_Work instruction_
Nothing except the pictures should be left out when you reproduce the listing exactly.

_Given data_
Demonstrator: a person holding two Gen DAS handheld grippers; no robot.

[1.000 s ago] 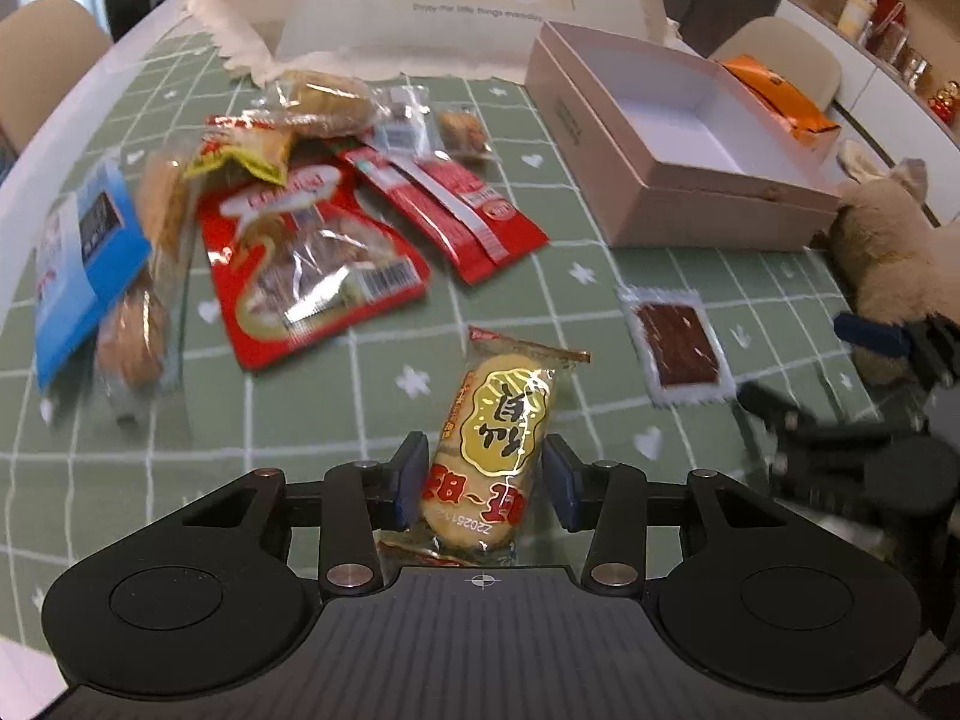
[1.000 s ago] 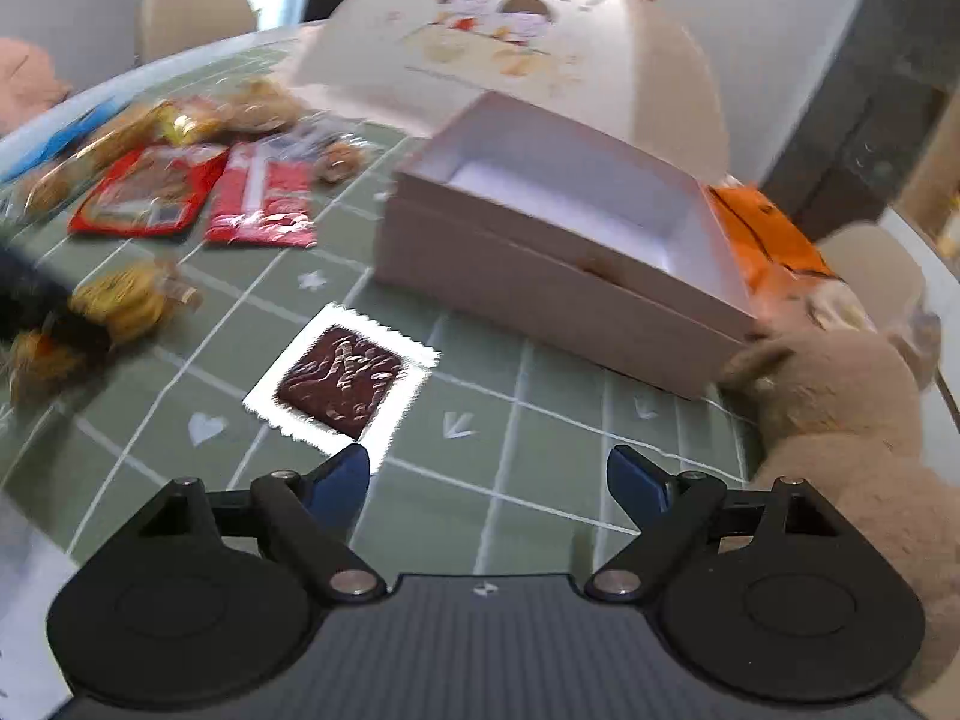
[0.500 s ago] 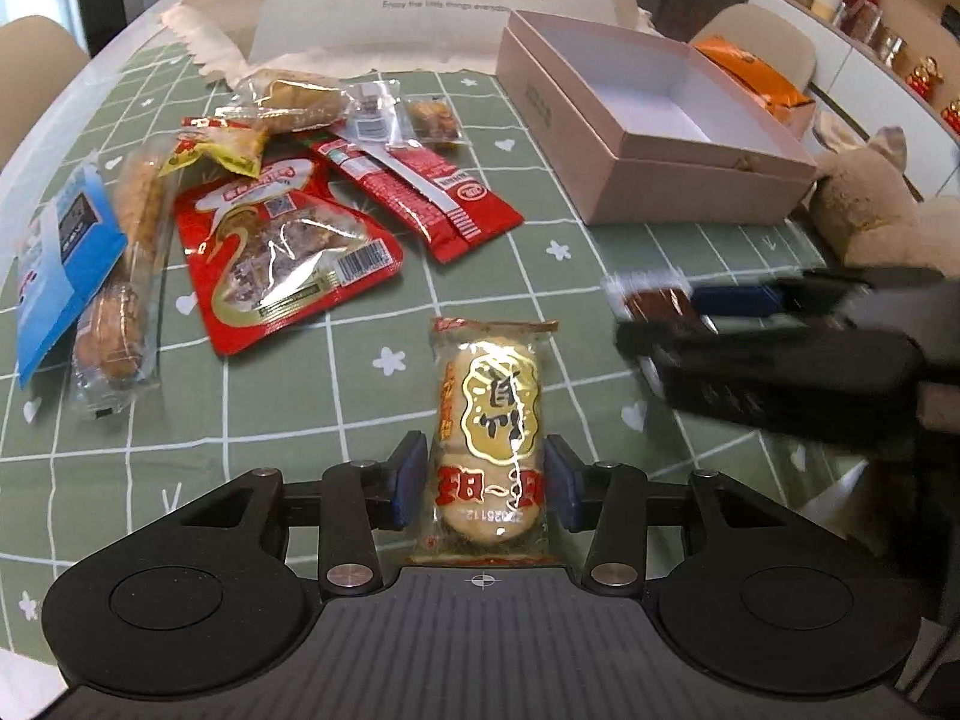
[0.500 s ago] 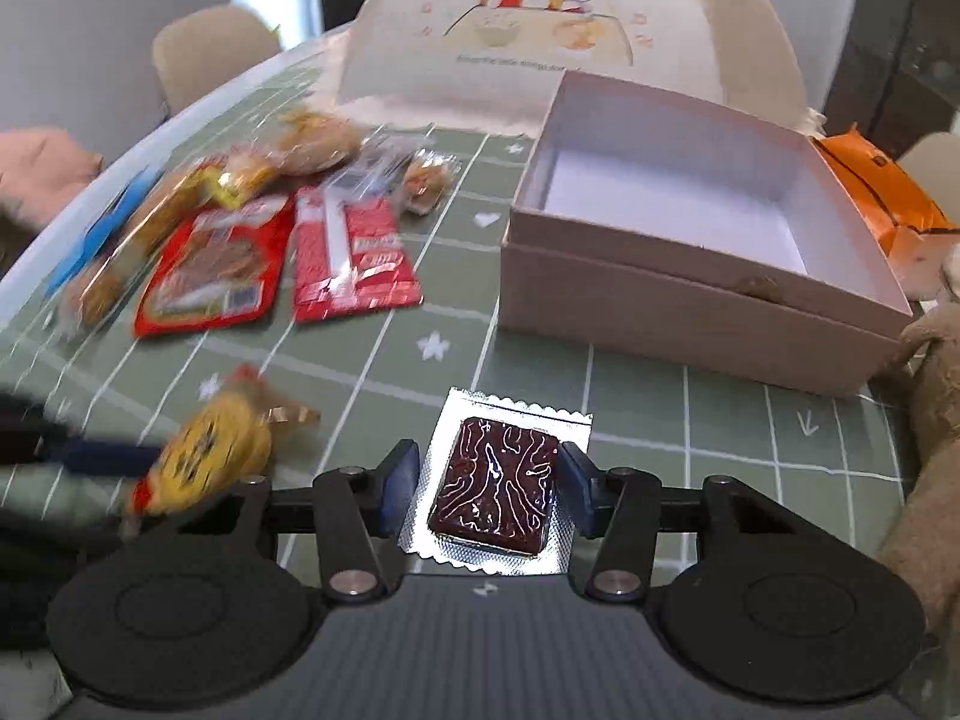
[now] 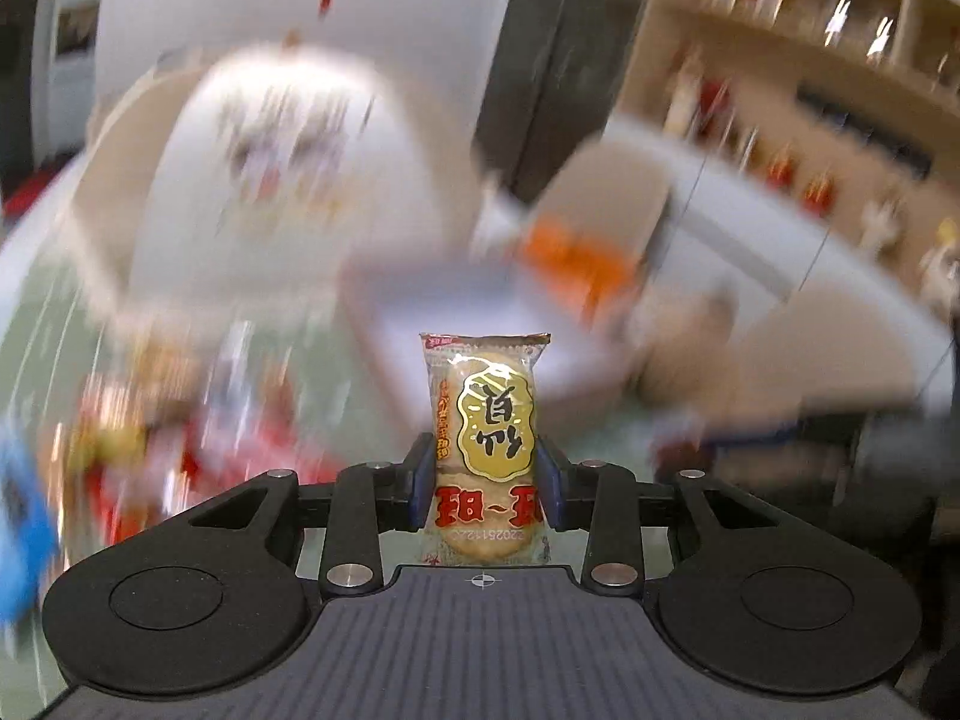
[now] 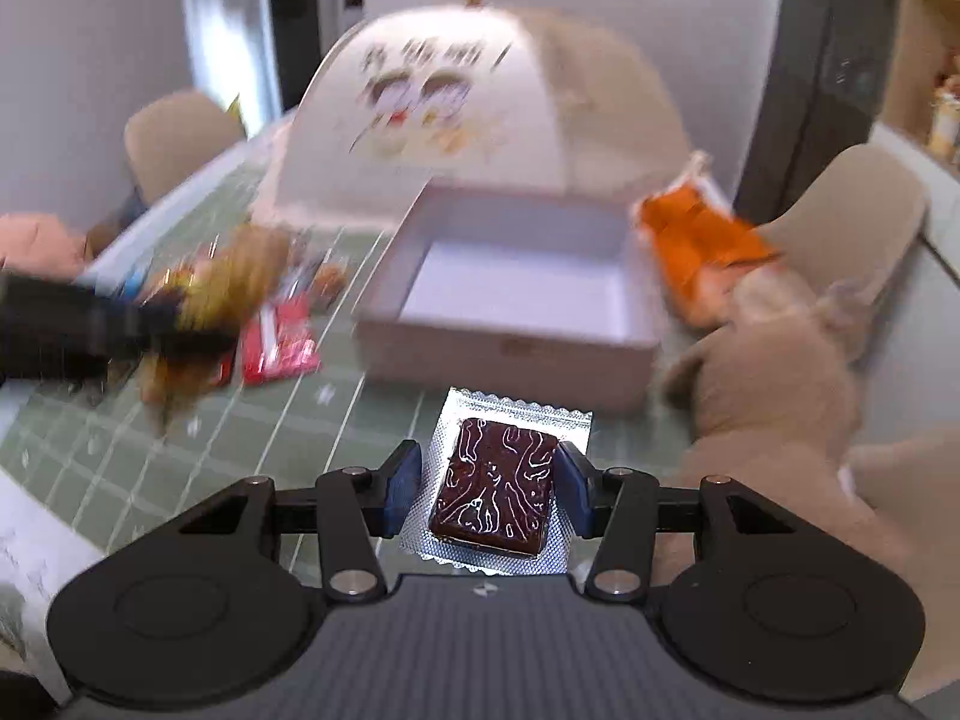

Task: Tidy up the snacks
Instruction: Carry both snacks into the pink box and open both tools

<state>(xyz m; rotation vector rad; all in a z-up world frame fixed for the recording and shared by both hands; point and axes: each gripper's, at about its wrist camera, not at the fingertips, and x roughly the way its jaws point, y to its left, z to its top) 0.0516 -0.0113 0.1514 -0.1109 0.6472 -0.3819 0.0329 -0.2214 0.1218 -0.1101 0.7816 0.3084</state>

_Answer to this exercise_
Demonstrator: a person holding two Gen DAS handheld grippers; no robot.

[1.000 s ago] 
[1.000 s ago] 
[0.500 s ago] 
[0.500 s ago] 
[now] 
[now] 

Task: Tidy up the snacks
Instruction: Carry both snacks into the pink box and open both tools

<state>(xyz m; rotation vector rad; all in a z-up world frame fixed for the recording and shared by both hands; point and axes: each gripper's, at about its wrist camera, not at the fingertips, and x roughly the way its jaws point, y to its left, z to its top) 0.0516 -0.0113 0.1514 -0.1109 0.6472 -0.3819 0.0329 -0.2214 0.1218 -0.1101 0.7816 0.3084</state>

What appears above is the complete answer to the exercise.